There is no doubt that the translation between US and UK copyright laws could get a bit lost, but that end of the legal spectrum I am pretty fuzzy on. Here in the US, you have to apply for Copyrights, and once you get it then it's yours (pending renewall). This will give you the upper hand when it gets to court, but in the end, if challenged or disputed in any way, a court will have to decide issues like that, but the US Copyright office is the one to hand out the initial copyright.

Indie model makers shouldn't fear as long as they tend to their own ideas and not step on other companies toes(not just GW).


----------



## Kreuger (Aug 30, 2010)

I think that's fair.


----------



## OIIIIIIO (Dec 16, 2009)

Funny thing about the US Copyright thing ... GW did apply for some copyrights and were denied for things like Roman Numerals and other things. The courts sanctioned GW Counsel because they tried to hide this during discovery and CH ended up finding out about it. The vast majority of the claims GW brought were denied (something like 70% IIRC) and the rest have been taken to appeals.

Do I think that what CH has done was illegal? Not sure. I did read court transcripts that said that GW tried to pull a bunch of shiesty shit and got caught. My real problem with this harkens back to the old fight between K&N air filters and the big three of Detroit. They tried to stop K&N from offering an aftermarket filter that would fit your car. They wanted to force the consumer to purchase air filters from them. The big three went as far as to deny warranties if people were using a K&N air filter.

After a lengthy court battle the verdict that came down was one that came to this: If the big three wanted to void warranties because people were using aftermarket air filters, then the big three had to provide air filters to their customers, free of charge, to the customers for the life of the warranty. 

This was a boon for the customers as it allowed an aftermarket product that would not void warranties. In this case it allows aftermarket parts for the miniature market, which is a fairly small market anyways, as GW has had the problem of releasing rules but not models for their games.

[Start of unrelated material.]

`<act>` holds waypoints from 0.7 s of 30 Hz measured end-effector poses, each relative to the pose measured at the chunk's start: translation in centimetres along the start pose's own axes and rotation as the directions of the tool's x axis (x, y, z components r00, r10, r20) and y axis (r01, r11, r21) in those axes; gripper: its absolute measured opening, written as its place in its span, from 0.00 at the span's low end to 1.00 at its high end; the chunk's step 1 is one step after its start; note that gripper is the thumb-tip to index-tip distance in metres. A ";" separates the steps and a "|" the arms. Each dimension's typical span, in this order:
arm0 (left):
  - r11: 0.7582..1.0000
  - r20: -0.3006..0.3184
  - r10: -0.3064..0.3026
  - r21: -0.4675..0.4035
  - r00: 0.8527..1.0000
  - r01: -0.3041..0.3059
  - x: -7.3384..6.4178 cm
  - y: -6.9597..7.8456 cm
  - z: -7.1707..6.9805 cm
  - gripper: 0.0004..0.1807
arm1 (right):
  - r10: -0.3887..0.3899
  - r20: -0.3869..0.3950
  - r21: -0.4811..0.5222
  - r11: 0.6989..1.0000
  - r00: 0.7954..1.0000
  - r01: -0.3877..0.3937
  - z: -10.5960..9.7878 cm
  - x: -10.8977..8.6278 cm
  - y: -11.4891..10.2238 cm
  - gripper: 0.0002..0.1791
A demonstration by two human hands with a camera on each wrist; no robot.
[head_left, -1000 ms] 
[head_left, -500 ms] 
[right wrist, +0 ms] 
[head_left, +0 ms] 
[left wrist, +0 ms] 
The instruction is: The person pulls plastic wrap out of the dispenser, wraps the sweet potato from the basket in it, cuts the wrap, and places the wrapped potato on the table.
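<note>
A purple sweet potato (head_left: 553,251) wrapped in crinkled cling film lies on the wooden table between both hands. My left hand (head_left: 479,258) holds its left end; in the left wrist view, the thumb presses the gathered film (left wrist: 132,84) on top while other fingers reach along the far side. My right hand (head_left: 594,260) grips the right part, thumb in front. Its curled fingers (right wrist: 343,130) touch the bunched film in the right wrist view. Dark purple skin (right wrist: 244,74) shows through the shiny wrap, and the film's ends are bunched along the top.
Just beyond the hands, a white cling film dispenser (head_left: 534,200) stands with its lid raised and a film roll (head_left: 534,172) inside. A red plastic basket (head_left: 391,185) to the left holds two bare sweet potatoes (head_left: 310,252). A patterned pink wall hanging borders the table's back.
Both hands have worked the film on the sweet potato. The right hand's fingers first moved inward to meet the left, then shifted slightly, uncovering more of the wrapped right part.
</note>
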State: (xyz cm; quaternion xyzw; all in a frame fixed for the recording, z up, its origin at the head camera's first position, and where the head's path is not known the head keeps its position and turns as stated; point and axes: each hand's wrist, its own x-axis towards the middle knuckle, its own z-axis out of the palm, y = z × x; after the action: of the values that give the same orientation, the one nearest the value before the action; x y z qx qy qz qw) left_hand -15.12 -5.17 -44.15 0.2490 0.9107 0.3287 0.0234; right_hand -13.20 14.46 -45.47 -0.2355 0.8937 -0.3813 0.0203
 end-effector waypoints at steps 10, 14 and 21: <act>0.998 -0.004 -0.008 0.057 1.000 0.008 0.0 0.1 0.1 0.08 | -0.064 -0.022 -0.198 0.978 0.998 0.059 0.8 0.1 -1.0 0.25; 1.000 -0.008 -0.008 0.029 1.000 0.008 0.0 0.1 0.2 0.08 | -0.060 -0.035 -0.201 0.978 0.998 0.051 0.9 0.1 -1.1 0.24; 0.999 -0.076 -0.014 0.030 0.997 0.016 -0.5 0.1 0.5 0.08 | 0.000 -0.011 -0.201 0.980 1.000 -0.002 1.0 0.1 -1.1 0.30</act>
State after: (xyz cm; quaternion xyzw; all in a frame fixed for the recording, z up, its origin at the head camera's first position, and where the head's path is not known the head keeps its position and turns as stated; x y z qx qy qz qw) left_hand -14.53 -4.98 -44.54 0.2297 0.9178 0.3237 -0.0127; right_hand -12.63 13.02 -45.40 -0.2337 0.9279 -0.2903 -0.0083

On a side note ... I find it funny that they refuse to call their miniatures toys in the UK because if they do then they are not covered under the IP laws.


----------



## Tawa (Jan 10, 2010)

Whilst there are a couple of thingy's I wanted from CH, I'm not defending him. The fact that he has continued with producing the stuff he has after multiple smacks strikes me as pants-on-head at best, but the whole personal assets thing got on my tits 

Anyways.....


----------



## The Son of Horus (Dec 30, 2006)

Literally everybody told him this would happen. Myself included. And he continued to be a huge dick about it and insist that he'd be able to do this somehow. Like, if I started selling Mickey Mouse ears, and call them Mickey Mouse ears, and say Disney isn't going to sue me because they're slightly different than the Mickey Mouse ears that Disney makes, I deserve the painful legal sodomy that's going to be inflicted on me by Disney's legal team. Similarly, if everyone tells you "No, don't stick your dick in the live lamp light socket!" and you do it anyway, that's on you. These things all apply to Chapterhouse. 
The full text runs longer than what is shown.